*** Opening Data section ***
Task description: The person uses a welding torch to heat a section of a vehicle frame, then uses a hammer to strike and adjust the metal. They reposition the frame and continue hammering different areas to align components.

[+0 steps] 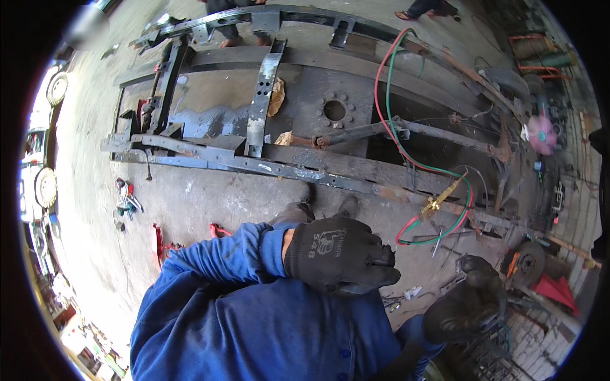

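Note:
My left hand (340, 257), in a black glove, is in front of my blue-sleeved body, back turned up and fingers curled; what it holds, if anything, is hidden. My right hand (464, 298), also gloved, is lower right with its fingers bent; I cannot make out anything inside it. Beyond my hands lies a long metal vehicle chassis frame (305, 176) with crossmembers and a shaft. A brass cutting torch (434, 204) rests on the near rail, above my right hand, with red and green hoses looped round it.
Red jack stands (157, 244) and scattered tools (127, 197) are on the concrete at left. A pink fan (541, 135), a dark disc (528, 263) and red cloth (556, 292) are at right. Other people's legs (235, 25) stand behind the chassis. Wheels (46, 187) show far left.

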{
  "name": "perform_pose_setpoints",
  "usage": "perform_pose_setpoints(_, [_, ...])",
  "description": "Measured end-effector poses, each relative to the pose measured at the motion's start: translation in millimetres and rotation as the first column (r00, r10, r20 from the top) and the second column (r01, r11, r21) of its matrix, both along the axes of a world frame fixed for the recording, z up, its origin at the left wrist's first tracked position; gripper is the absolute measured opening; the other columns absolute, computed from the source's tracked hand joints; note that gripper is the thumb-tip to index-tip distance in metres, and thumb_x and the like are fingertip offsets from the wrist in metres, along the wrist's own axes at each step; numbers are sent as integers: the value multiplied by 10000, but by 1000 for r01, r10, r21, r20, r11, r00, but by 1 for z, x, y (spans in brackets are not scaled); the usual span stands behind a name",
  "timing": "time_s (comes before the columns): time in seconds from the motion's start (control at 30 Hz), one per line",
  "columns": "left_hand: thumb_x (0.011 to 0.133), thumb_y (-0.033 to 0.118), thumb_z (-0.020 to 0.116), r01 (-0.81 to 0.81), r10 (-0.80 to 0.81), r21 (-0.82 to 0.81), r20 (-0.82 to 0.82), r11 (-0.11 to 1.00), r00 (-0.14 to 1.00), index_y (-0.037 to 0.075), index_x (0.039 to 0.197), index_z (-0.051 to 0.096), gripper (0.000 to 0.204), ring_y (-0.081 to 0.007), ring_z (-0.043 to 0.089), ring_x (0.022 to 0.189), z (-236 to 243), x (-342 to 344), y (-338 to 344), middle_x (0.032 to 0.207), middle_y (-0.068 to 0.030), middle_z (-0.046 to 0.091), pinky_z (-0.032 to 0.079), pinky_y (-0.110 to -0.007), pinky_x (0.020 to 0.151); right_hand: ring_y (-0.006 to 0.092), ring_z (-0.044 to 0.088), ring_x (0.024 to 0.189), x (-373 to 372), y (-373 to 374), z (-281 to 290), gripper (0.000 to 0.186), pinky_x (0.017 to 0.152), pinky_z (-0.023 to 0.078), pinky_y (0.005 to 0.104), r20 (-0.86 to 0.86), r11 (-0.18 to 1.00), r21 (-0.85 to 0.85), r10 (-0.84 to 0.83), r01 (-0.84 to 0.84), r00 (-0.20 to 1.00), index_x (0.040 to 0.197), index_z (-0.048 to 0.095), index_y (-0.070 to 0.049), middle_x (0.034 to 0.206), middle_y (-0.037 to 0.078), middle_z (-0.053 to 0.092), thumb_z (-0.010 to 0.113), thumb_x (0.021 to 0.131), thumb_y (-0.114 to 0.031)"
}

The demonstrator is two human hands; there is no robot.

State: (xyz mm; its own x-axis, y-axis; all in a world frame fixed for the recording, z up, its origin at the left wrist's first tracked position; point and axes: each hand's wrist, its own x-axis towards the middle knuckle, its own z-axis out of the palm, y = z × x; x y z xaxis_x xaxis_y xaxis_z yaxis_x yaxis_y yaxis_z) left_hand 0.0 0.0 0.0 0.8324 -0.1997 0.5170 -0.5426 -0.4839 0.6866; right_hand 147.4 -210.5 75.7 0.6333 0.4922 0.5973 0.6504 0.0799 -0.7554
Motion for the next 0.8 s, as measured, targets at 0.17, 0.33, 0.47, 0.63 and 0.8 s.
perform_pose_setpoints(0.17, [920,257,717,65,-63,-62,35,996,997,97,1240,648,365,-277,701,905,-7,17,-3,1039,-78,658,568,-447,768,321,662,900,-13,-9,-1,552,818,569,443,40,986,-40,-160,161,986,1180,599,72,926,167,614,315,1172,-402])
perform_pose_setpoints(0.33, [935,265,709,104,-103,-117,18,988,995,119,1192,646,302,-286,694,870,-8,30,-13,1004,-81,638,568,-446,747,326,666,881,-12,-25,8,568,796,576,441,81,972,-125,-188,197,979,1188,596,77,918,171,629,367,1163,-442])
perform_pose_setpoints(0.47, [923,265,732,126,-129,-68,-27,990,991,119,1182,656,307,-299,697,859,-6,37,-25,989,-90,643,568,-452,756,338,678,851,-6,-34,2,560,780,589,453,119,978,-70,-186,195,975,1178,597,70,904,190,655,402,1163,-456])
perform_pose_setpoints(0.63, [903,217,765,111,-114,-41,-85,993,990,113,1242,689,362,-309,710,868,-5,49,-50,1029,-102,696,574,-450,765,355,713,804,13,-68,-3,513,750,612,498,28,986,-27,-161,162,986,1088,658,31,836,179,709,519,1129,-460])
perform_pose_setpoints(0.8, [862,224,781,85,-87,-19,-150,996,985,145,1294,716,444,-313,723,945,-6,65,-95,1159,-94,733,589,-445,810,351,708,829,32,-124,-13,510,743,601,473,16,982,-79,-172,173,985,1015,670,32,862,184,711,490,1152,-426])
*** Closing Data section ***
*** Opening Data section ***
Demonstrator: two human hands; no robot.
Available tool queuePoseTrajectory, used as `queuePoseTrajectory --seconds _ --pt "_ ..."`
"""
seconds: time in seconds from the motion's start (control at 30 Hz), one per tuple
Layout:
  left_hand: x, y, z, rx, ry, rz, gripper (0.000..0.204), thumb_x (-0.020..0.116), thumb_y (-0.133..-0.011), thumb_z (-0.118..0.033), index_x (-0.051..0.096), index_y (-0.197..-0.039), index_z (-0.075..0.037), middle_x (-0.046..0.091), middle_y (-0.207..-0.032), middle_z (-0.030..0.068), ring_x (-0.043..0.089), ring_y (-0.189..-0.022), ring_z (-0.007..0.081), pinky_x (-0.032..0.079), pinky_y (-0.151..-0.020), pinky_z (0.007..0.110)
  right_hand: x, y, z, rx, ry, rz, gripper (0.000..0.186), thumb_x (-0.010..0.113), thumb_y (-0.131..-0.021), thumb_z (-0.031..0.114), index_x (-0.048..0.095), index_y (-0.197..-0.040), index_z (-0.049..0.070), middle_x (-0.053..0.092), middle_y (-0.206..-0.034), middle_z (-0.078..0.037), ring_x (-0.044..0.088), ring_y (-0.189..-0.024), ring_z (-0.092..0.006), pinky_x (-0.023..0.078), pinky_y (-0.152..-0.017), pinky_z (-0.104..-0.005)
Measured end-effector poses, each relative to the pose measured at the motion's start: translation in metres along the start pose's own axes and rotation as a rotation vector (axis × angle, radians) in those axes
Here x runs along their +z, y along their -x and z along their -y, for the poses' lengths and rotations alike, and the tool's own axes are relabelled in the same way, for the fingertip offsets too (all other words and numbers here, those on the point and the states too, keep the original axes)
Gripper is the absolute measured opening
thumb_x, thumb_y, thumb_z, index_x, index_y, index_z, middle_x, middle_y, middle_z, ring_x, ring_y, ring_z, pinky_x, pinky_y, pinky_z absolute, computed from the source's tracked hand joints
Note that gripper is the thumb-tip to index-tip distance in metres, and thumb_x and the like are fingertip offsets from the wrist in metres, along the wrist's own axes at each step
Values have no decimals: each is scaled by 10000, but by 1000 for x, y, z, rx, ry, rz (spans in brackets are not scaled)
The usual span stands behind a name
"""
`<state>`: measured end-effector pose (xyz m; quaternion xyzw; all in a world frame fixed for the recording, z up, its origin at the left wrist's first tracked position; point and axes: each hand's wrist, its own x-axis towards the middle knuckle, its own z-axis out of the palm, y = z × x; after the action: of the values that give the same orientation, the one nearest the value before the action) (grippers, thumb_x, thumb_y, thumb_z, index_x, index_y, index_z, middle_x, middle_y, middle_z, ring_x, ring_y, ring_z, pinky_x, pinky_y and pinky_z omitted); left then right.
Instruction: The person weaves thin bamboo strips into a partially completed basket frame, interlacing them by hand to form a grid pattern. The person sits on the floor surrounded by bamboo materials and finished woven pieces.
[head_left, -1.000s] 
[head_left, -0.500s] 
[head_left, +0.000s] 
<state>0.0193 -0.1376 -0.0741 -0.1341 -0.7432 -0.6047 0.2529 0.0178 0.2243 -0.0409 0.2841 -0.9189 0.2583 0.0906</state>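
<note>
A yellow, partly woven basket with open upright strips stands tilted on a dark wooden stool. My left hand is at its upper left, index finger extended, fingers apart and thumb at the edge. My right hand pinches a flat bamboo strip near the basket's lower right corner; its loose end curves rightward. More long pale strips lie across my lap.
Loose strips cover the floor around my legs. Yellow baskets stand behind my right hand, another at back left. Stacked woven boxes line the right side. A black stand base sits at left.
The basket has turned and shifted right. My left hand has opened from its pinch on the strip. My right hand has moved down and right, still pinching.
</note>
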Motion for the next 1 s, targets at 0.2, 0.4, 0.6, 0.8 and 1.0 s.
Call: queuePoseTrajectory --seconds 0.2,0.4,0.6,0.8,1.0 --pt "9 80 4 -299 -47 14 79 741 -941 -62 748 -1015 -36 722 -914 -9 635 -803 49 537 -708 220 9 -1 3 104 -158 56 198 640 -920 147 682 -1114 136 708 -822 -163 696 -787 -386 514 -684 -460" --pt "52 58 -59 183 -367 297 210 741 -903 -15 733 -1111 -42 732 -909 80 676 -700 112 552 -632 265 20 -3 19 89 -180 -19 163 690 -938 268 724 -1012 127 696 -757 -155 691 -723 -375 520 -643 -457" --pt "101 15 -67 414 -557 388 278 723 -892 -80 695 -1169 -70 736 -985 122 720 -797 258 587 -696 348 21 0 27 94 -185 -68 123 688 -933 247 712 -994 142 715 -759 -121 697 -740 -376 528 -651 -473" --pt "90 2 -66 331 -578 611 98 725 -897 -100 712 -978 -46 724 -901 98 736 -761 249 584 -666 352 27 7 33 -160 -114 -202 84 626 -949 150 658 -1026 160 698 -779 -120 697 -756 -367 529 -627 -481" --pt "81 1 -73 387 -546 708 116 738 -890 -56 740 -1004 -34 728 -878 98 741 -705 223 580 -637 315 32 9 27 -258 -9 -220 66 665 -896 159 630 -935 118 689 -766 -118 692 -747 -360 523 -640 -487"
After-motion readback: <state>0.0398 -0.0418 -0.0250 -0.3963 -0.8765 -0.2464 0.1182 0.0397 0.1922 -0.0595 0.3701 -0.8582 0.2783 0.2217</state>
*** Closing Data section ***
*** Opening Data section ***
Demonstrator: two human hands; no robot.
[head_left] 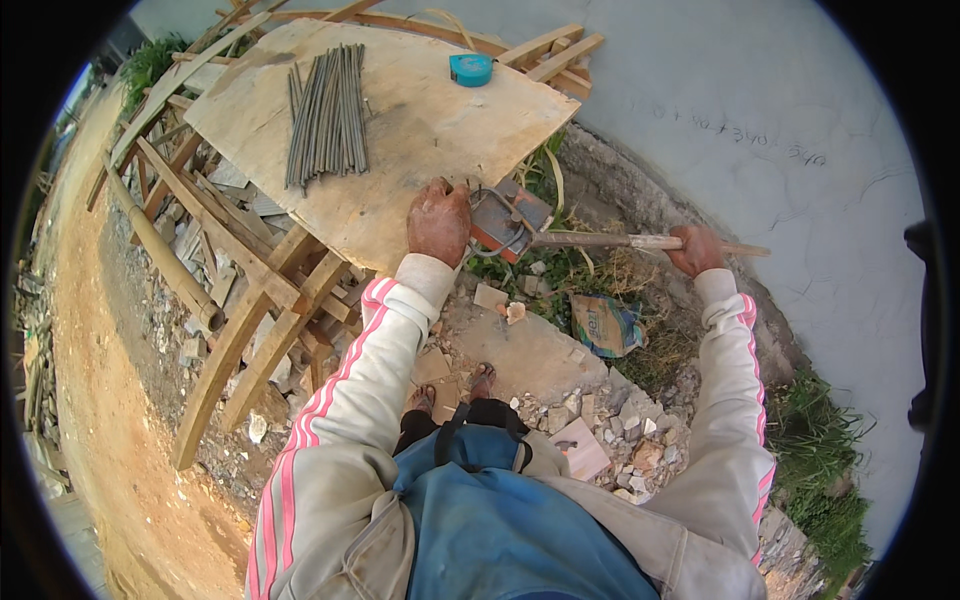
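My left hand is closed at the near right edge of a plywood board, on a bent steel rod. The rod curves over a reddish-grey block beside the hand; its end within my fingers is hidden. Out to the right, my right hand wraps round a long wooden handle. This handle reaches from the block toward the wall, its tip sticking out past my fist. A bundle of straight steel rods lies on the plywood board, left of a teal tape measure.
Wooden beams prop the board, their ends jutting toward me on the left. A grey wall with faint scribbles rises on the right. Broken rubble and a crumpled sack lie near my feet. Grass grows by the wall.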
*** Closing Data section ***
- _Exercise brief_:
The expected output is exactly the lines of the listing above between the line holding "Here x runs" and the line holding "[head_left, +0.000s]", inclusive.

- _Task result_:
Here x runs along their +z, y along their -x and z along their -y, for the poses' lengths and rotations alike, and the tool's own axes are relabelled in the same way, for the fingertip offsets too (all other words and numbers here, those on the point and the states too, keep the original axes)
Gripper is the absolute measured opening
thumb_x, thumb_y, thumb_z, index_x, index_y, index_z, middle_x, middle_y, middle_z, ring_x, ring_y, ring_z, pinky_x, pinky_y, pinky_z absolute, computed from the source's tracked hand joints
Note that gripper is the thumb-tip to index-tip distance in metres, and thumb_x and the like are fingertip offsets from the wrist in metres, along the wrist's own axes at each step
Values have no decimals: each is scaled by 10000, but by 1000 for x, y, z, rx, ry, rz (spans in brackets are not scaled)
The usual span stands behind a name
"""
`<state>`: measured end-effector pose (xyz m; quaternion xyzw; all in a world frame fixed for the recording, z up, its origin at the left wrist's first tracked position; point and axes: each hand's wrist, its own x-axis towards the middle knuckle, its own z-axis out of the palm, y = z × x; after the action: of the values that give the same orientation, the one nearest the value before the action) (grippers, thumb_x, thumb_y, thumb_z, index_x, index_y, index_z, middle_x, middle_y, middle_z, ring_x, ring_y, ring_z, pinky_x, pinky_y and pinky_z omitted); left then right.
Instruction: The person weaves thin bamboo strips into a partially completed basket frame, interlacing them by hand to form a grid pattern. The person sits on the floor surrounded by bamboo materials and finished woven pieces.
[head_left, -1.000s] 
[head_left, -0.500s] 
[head_left, +0.000s] 

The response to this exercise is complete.